On Chrome, the new window has an icon that looks like a man wearing a shady hat and glasses. Firefox has a The Incredibles-esque superhero mask. These symbols all suggest two things: secrecy and privacy.

While incognito browsing does make your browsing habits more private, there are quite a few added benefits that you might not know about. Let’s dive in!

History? What history?

Since your browser won’t save cookies, searches, visited pages and temporary files in this mode, you’re better able to ‘cover your tracks’ online.

There are many reasons why someone might want to keep their browsing habits private – such as if you’re using a public computer – and this way, you can prevent someone accidentally discovering what you’re browsing.

Keep in mind, however, that you’re not totally untraceable. If you’re connected to your work network, your employer can still track what sites you’re connected to and even receive alerts when certain search terms are put in. So don’t take incognito mode as a license to go nuts!

Sign into multiple accounts simultaneously

A ‘cookie’ is something that saves your information when you visit a particular website and communicates it to your browser. That’s how you can stay logged in to your email even if you’ve closed the window and opened another one.

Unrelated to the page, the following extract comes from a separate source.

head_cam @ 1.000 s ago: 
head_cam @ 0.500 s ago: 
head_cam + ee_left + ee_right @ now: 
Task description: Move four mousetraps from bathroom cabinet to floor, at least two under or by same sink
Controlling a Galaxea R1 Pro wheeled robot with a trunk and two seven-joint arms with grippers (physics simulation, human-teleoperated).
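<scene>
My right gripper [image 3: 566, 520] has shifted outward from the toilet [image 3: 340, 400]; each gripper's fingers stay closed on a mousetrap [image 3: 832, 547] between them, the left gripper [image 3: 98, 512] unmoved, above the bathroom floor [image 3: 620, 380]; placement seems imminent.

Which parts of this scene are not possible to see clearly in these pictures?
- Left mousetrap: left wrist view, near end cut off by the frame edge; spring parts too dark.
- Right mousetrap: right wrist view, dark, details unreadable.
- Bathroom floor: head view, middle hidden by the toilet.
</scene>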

Since cookies aren’t saved or shared in private browsing, your browser doesn’t know that you’re already logged into one email account, so you can log in to another at the same time.

You could be on your work Gmail in incognito mode while your personal email is open in a regular browser window. Or if a friend wants to check their Facebook account on your device, they can do so in an incognito window without you having to log out of your own account!

Refresh links

A cache is where temporary Internet files are kept. These temporary files make it faster for you to load a webpage – for instance, if a company logo always appears on the bottom right of a page, it’s faster to load it directly from the temporary files instead of re-downloading it from the website every time.

Sometimes, the cache gets stuck or confused for unknown reasons. It might cause issues like login problems, or the page doesn’t update even if you close the window and open a new one.

The normal solution is to clear your browser cache, but if that’s too annoying, incognito mode comes in handy here. Since it doesn’t have or keep any temporary files, it will always open sites ‘fresh’ without the baggage from the cache.

Work around the wall

No one likes getting the ‘Want to read more? A subscription only costs this much!’ notices when you’re trying to read an article, but subscription is often necessary for media websites to survive these days. Sometimes, however, you just need a bit of information hidden in an article and you can’t afford or don’t need the year-long subscription to unlock everything.

Some sites give you limited ‘free trials’, such as allowing you to read a certain number of articles before asking you to pay for a subscription. How does the site know how many times you’ve visited? The answer is simple: yes, cookies. Incognito browsing means no cookies, and no cookies means the site will always treat your visit as the first.

That aside, if you’re a fan of the site’s content, do consider subscribing. Your support is what helps them continue to produce great stuff!